The nearest town was far away. Laura and Mary had never seen at town. They had never seen a store. They had never seen even two houses standing together. But they knew that in a town there were many houses, and a store full of candy and calico and other wonderful things – powder, and shot, and salt and store sugar.

Laura Ingalls Wilder (Little House in the Big Woods)

It hit me when I read this quote from the book, can you imagine never having seen a store? Can you imagine what they would think if they walked into this Whole Foods?

It’s just amazing how our lives are so different than they were 150 years ago. We don’t head out to the store that often, especially now that we buy a lot of food locally. But with cars and the interstate system, Mr Chiots and I can drive 50 miles to Cleveland to visit a Whole Foods or 25 miles to our local small health food store and be home within a few hours. To me the big grocery is full of plantains and mangoes and things I can’t get here at the Farmer’s Market.
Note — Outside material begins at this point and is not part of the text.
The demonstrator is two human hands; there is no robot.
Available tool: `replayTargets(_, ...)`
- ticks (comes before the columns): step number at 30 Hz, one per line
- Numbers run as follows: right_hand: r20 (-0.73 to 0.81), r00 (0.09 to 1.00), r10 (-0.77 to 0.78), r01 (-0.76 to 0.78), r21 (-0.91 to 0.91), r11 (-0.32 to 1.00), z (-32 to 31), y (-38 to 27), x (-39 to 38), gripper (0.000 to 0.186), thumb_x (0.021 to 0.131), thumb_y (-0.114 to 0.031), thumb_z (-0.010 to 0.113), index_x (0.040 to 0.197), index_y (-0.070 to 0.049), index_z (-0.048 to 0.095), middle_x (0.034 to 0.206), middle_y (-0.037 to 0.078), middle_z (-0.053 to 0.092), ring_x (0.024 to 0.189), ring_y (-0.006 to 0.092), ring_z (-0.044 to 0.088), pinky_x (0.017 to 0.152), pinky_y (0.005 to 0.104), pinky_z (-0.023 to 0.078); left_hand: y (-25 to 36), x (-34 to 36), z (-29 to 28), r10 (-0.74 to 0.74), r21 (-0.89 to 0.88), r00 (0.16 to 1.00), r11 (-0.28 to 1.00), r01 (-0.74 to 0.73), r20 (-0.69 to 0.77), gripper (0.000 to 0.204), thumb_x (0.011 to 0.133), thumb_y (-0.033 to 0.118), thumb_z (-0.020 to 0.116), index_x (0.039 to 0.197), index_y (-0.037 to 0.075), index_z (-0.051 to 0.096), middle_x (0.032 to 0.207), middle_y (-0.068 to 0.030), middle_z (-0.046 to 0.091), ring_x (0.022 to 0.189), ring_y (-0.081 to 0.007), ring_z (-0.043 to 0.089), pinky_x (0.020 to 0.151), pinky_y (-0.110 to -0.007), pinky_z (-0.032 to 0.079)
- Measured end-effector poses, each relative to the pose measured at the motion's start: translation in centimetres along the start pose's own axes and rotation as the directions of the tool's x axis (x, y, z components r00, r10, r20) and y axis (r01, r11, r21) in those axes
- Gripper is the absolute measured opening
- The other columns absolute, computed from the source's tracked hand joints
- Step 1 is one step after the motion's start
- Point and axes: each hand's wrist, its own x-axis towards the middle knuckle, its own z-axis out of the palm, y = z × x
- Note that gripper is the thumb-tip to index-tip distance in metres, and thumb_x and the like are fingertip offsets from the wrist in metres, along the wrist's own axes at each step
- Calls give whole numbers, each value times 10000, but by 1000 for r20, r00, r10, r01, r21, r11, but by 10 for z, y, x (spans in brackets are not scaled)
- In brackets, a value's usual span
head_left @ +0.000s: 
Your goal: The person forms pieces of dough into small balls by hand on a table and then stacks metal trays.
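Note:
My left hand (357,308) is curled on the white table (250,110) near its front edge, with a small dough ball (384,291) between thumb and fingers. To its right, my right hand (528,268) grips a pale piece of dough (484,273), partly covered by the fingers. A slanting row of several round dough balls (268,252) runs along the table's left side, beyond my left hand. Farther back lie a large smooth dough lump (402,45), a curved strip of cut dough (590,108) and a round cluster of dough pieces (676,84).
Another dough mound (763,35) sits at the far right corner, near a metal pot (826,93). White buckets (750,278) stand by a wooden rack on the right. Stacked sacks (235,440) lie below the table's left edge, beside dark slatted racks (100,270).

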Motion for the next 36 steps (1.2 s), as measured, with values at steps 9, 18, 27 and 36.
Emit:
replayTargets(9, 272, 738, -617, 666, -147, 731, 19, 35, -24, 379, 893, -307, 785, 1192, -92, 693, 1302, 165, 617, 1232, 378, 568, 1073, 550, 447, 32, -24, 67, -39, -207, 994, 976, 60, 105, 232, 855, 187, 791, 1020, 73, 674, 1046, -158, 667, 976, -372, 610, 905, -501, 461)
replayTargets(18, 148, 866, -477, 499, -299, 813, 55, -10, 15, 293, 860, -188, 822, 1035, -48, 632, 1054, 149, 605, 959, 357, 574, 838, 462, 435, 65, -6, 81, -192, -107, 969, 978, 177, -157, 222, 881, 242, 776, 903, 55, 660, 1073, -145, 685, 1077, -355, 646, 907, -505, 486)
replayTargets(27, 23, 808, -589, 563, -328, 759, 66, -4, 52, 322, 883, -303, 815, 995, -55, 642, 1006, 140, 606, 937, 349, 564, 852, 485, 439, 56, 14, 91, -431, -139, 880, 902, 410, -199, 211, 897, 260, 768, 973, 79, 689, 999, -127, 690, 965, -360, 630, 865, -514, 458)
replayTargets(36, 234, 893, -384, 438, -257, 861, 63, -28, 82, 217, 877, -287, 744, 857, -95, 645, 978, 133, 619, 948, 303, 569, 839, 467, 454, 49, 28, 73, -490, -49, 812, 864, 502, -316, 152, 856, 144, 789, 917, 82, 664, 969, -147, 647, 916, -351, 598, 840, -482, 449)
Can you imagine having never seen a town, a store, or even two houses sitting close together?

18 Comments to “Laura and Mary Had Never Seen a Town”
  1. Christine on February 5, 2010 at 6:57 am

    How often do you shop at grocery stores? What sorts of things do you buy?
    .-= Christine´s last blog ..Takin’ the bus =-.

    Reply to Christine's comment

    • Susy on February 5, 2010 at 10:03 am

      Generally when I go to the grocery store, I buy dry goods: wheat berries, barley, rice, coconut oil, some aged cheeses, chocolate, a few tropical fruits, fresh ginger, and coffee.

      We usually get to a big grocery store every 3-4 times a year and to our local health food store maybe once every 6-8 weeks. In the summer it’s less often since I’m going to the farmer’s market each weekend.

      Reply to Susy's comment

  2. Rhonda on February 5, 2010 at 10:58 am

    I see that you buy wheat berries. When you grind your wheat what brand of grinder do you use? I’m in the market to buy a grinder, I just can’t make up my mind. I’m looking to get a non-electric one.

    Reply to Rhonda's comment

    • Susy on February 5, 2010 at 11:20 am

      I have a old Kitchenaid grinder that I currently use. It’s been handed down to my mom from a relative, then to my sister, then to me.

      I’ve heard that the Country Living Grain mills are really great and non-electric but can be hooked up to a motor or even a bicycle if you’d like to. I’ve been considering getting one of these or if I decide to go with an electric one, I’ll probably buy one of these: Tribest Grain Mill

      Reply to Susy's comment

  3. stefaneener on February 5, 2010 at 12:11 pm

    I used to have a wonderful grain mill. Alas, it was sold for a move.

    Berkeley Bowl is like that — a wonderland of strange fruit and vegetables.
    .-= stefaneener´s last blog ..About the Eggs =-.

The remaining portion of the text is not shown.